Step 4: Prepare Your Data
- Add Your Content: In the column you specified as the “Content Column”, enter the prompts or content you want to send to the LLM.
- Each prompt / content should be in a separate row.
- Leave the first row empty. It’s reserved for headers.
- You can type your prompt / content directly into each cell or use formulas to generate the prompts / content.
Step 5: Run the Process
Click “Process Rows”: Once you’ve filled in the configuration and added your prompts, click the “Process Rows” button in the sidebar.
Monitor the Progress: The button will change to “Processing…”, and the script will start sending your prompts to the LLM.
- The responses will be written to the “Response Column” you specified.
- A small delay is added between each request to avoid hitting API rate limits.
Check the Status: After the processing is complete, the button will revert to “Process Rows”, and the status area below the button will display a message:
- Success: “Processing complete” indicates that all prompts were processed successfully.
- Error: If there’s an issue, an error message will be displayed. Common errors include:
- Invalid API key
- Incorrect column letters
- Problems with the API server
Troubleshooting
- “Invalid column letter(s). Please use letters A-Z.”: Double-check that you’ve entered a single capital letter (A-Z) for both the Content and Response columns.
- “No data found in sheet”: Ensure that you have at least one prompt in your content column starting from the second row.
- “API call failed” or other API-related errors:
- Verify your API key is correct.
- Make sure you have sufficient API credits/usage allowance.
- Check the LLM provider’s status page for any reported issues.
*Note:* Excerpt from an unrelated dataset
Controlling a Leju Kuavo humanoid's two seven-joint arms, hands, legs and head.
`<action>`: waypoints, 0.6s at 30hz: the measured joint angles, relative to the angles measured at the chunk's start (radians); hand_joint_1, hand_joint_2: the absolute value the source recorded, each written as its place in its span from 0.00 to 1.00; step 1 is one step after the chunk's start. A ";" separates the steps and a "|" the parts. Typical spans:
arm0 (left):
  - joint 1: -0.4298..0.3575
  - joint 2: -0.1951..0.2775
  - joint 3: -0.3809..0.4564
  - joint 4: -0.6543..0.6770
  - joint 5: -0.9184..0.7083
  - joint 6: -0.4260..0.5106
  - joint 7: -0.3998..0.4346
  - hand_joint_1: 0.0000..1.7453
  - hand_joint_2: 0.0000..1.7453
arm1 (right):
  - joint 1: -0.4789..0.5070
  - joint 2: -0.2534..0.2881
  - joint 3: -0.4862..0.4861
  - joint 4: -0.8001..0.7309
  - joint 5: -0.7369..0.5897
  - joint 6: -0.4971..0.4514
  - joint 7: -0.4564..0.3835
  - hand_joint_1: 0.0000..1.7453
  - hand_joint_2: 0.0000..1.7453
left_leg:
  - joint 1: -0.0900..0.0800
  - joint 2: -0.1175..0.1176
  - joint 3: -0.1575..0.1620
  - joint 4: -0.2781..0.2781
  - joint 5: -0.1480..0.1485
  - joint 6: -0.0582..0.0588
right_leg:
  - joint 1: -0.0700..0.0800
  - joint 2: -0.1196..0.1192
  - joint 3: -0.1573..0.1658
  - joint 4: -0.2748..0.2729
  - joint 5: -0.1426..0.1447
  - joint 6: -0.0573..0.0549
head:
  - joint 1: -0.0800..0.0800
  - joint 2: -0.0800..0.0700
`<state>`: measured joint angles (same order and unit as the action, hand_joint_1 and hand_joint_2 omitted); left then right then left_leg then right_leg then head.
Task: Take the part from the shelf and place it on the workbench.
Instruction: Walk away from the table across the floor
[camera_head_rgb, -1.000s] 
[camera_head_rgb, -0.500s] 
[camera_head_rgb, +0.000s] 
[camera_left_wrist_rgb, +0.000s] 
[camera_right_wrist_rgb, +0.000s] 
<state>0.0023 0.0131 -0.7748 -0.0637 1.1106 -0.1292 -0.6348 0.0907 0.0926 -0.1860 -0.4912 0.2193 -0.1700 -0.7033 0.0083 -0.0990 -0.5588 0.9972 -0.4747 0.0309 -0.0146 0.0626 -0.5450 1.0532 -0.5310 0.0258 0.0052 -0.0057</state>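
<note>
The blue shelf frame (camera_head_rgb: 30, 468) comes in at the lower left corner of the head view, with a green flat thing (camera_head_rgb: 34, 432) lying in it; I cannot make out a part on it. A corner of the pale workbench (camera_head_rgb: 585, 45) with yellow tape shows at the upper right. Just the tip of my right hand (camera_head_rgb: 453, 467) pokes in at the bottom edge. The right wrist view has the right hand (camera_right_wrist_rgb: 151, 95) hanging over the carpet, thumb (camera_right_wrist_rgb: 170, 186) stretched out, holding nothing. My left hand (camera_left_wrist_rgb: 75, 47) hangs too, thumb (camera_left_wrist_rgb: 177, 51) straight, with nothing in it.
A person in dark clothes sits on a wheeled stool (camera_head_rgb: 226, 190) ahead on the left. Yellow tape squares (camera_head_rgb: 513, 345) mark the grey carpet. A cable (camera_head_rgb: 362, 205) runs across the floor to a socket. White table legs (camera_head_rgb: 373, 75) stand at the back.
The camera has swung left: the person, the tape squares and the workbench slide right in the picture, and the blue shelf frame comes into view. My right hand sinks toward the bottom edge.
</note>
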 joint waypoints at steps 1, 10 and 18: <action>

- “Error: TypeError: Cannot read properties of null (reading ‘message’)”: This error might indicate a problem with the API response format. Check the API documentation or try a different model.
- Responses are cut off or incomplete: The LLM might be hitting a token limit. Try shortening your prompts or adjusting the model’s settings if possible.
Tips and Best Practices
- Experiment with System Prompts: The system prompt is powerful. Spend time crafting it to get the best results.
- Start with a Small Batch: Test with a few rows of data first to ensure everything is working correctly.
- Use Formulas: Leverage Google Sheets formulas to create dynamic prompts based on other data in your sheet.
- Be Mindful of API Costs: Each API call typically consumes credits. Monitor your usage and costs.
- Consult the API Documentation: Refer to the documentation for your chosen LLM provider for detailed information on models, parameters, and limitations.
Example Use Cases
- Name Entity Recognition (NER) : Extract name-entities from a text.
- Data Analysis: Summarize data, extract key insights, or categorize information.
- Translation: Translate text between different languages.
This template provides a flexible foundation for integrating LLMs into your workflows. Feel free to adapt and expand upon it to meet your specific needs!